Subrogación de un contrato laboral, ¿cómo funciona?

El futuro de muchos trabajadores depende del contrato que tenga suscrito su empresa con un cliente. Así funciona la subrogación de un contrato laboral.

Subrogación de un contrato laboral, ¿cómo funciona?
Situación recogida en varios convenios colectivos

Hay ocasiones en las que una empresa contrata a otra para que realice determinadas tareas que originalmente correspondían a la primera. Así ocurre, por ejemplo, cuando una empresa A encarga a una empresa B que se ocupe de la vigilancia y seguridad de sus instalaciones.

Cuando ese contrato se termina, los trabajadores de la empresa B normalmente pasan a formar parte de una empresa C que continúa la misma labor. Esta situación recibe, en términos legales, el nombre de subrogación de un contrato laboral.

Sin embargo, no es la única circunstancia que puede producirse cuando expira un contrato entre empresas. Te explicamos en qué consiste la subrogación y cuáles son las distintas situaciones que suelen ocurrir en estos casos.

SUBROGACIÓN DE UN CONTRATO LABORAL

Utilizando los ejemplos anteriores, supongamos que el contrato existente entre la empresa A y la empresa B acaba. La empresa A quiere seguir delegando las funciones de vigilancia y seguridad de sus instalaciones, así que firma un nuevo contrato con la empresa C.

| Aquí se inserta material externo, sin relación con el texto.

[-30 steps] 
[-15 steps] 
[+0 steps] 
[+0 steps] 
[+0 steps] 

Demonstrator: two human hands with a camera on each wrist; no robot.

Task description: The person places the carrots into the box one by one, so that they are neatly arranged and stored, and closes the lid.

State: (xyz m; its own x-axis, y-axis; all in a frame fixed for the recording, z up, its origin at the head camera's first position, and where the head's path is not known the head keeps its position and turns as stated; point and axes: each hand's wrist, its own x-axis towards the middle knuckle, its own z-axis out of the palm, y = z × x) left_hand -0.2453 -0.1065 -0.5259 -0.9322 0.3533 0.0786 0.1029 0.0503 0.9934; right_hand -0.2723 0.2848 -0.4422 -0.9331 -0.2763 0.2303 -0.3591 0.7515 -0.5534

La subrogación consiste en la incorporación de los trabajadores de la empresa B a la empresa C para continuar las tareas iniciales encomendadas por la empresa A. Y lo hacen manteniendo todos sus derechos y obligaciones.

Este tipo de subrogación es la más frecuente, pero cada caso requiere un estudio específico para saber cómo debe producirse. Así, numerosos convenios colectivos recogen los diferentes mecanismos de la subrogación cuando no se produce de forma obligatoria, según lo establecido en el artículo 44 del Estatuto de los Trabajadores.

Esta subrogación de un contrato laboral sería la forma legal o por convenio, aunque como decimos existen otras posibilidades.

1. LA EMPRESA C NO QUIERE SUBROGAR

Si la empresa C no acepta la incorporación de los trabajadores de la empresa B, dichos empleados pueden comprobar su situación a través de un informe de vida laboral. Si la empresa B les ha dado de baja pero la empresa C no les ha dado de alta, los trabajadores pueden demandar a ambas empresas por despido.

2. LA EMPRESA C SUBROGA PERO DESPIDE JUSTO DESPUÉS

Los trabajadores se incorporan a la empresa C pero esta les despide inmediatamente. Al igual que en el caso anterior, los trabajadores pueden impugnar el despido y demandar a la empresa. Normalmente, sea un despido disciplinario o uno objetivo, no existirán motivos reales para justificarlo.

3. CAMBIO DE CONDICIONES LABORALES

La empresa C acepta los trabajadores pero les cambia sustancialmente las condiciones laborales que tenían en la empresa B. En esta situación los trabajadores tienen 3 alternativas: aceptar las nuevas condiciones, no aceptarlas y demandar a la empresa, o no aceptarlas y dar por concluida la relación laboral con derecho a paro e indemnización. El caso es similar al de un despido objetivo.

4. NINGUNA EMPRESA TOMA EL RELEVO

Termina el contrato entre la empresa A y la empresa B y esta despide a sus trabajadores. Si ninguna otra empresa continúa la labor, los trabajadores solo pueden demandar, en caso de no estar de acuerdo con el despido, a la empresa B. Habría que estudiar si se trata de un despido procedente o uno improcedente.